TASK PROMPT → Whenever a line of the listing contains "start", it counts; give the total number of such lines and nothing more.

(RECORDED DATA Opens)

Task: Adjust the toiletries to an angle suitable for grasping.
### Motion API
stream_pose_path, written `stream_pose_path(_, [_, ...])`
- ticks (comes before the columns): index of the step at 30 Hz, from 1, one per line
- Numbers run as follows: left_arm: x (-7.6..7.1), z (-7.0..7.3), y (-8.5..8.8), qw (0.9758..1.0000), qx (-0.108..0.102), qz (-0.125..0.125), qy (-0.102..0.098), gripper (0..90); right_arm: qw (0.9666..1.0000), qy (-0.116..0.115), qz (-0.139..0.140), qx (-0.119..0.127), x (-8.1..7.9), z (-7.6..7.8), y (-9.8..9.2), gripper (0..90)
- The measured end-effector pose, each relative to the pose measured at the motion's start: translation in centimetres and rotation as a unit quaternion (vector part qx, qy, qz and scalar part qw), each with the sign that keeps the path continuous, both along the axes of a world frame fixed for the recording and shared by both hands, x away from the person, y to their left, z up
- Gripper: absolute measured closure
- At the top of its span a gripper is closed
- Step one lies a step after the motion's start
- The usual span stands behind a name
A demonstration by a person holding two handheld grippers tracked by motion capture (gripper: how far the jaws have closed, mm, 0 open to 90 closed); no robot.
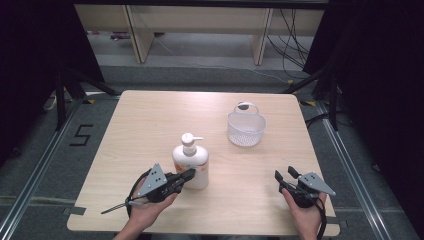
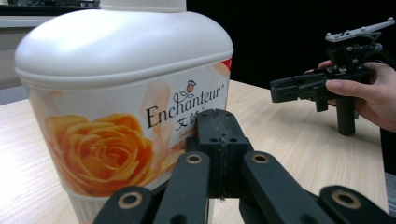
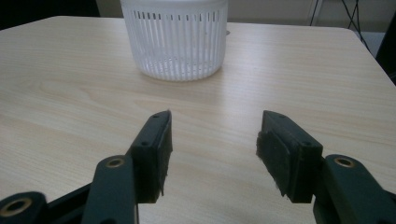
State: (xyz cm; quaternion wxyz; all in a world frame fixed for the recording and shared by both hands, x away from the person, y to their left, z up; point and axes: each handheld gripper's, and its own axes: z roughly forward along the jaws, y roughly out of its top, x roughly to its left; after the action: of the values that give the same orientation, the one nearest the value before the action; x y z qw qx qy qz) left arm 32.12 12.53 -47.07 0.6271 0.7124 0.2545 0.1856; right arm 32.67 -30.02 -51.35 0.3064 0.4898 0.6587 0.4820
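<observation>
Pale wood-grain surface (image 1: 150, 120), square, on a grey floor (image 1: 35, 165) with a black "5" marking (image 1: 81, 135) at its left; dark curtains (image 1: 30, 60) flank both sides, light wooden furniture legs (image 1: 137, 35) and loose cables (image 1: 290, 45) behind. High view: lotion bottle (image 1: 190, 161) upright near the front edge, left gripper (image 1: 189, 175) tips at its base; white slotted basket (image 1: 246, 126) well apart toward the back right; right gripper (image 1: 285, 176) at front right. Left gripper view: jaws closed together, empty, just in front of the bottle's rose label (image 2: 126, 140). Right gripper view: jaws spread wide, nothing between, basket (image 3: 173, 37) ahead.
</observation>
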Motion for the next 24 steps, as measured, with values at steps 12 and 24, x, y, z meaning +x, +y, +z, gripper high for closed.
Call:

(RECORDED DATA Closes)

PROBLEM SOLUTION → 2